**INSTRUCTIONS FOR THE TASK:** A single number is required: the count of lines in the entries below that include the word "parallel".

Dataset items:
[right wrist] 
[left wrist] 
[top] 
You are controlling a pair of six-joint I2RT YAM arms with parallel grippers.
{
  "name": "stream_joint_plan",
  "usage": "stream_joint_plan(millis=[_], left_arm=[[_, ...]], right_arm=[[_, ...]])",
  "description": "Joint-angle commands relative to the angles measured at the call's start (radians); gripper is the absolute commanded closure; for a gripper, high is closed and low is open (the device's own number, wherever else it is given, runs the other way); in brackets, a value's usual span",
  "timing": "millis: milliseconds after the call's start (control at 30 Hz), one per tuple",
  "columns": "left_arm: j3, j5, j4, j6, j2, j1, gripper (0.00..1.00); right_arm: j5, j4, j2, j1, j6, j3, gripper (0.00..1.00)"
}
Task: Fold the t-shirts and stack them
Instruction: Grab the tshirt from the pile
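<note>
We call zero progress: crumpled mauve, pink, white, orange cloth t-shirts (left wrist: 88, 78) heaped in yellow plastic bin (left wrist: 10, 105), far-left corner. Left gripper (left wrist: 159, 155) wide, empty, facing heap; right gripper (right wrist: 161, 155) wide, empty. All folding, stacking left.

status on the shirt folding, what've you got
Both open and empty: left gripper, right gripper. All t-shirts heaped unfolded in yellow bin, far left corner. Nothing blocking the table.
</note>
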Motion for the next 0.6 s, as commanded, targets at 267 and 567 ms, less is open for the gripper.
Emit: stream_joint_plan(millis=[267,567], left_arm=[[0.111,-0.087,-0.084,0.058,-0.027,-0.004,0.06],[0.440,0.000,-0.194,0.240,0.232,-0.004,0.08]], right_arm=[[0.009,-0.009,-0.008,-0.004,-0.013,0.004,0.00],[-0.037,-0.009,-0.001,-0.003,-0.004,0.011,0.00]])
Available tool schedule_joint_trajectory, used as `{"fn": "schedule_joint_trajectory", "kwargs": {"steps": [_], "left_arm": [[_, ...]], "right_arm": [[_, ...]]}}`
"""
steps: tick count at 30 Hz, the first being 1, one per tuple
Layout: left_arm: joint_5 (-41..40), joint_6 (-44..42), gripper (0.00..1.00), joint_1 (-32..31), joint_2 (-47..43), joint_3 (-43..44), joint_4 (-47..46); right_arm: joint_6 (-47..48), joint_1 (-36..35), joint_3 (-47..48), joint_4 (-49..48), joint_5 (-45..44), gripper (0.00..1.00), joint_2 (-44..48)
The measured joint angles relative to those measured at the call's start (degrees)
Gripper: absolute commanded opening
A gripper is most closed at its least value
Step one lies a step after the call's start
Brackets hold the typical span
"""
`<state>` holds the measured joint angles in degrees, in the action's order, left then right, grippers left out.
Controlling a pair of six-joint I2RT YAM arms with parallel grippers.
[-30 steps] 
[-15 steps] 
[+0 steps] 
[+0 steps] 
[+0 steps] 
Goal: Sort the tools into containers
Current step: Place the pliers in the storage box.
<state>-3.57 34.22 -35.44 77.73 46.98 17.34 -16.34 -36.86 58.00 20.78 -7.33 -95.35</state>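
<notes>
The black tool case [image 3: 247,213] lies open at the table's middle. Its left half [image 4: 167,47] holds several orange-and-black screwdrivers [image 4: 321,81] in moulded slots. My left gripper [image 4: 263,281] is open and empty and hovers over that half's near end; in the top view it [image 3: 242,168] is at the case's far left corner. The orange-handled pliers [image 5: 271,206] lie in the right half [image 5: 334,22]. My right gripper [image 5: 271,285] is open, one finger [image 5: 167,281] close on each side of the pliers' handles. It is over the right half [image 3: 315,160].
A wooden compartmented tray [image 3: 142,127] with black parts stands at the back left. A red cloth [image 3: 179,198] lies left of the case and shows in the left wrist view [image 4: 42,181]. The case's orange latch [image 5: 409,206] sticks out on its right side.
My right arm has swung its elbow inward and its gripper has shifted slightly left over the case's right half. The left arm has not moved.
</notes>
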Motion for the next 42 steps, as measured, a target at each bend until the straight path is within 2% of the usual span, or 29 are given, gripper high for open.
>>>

**WRITTEN RESPONSE:** 2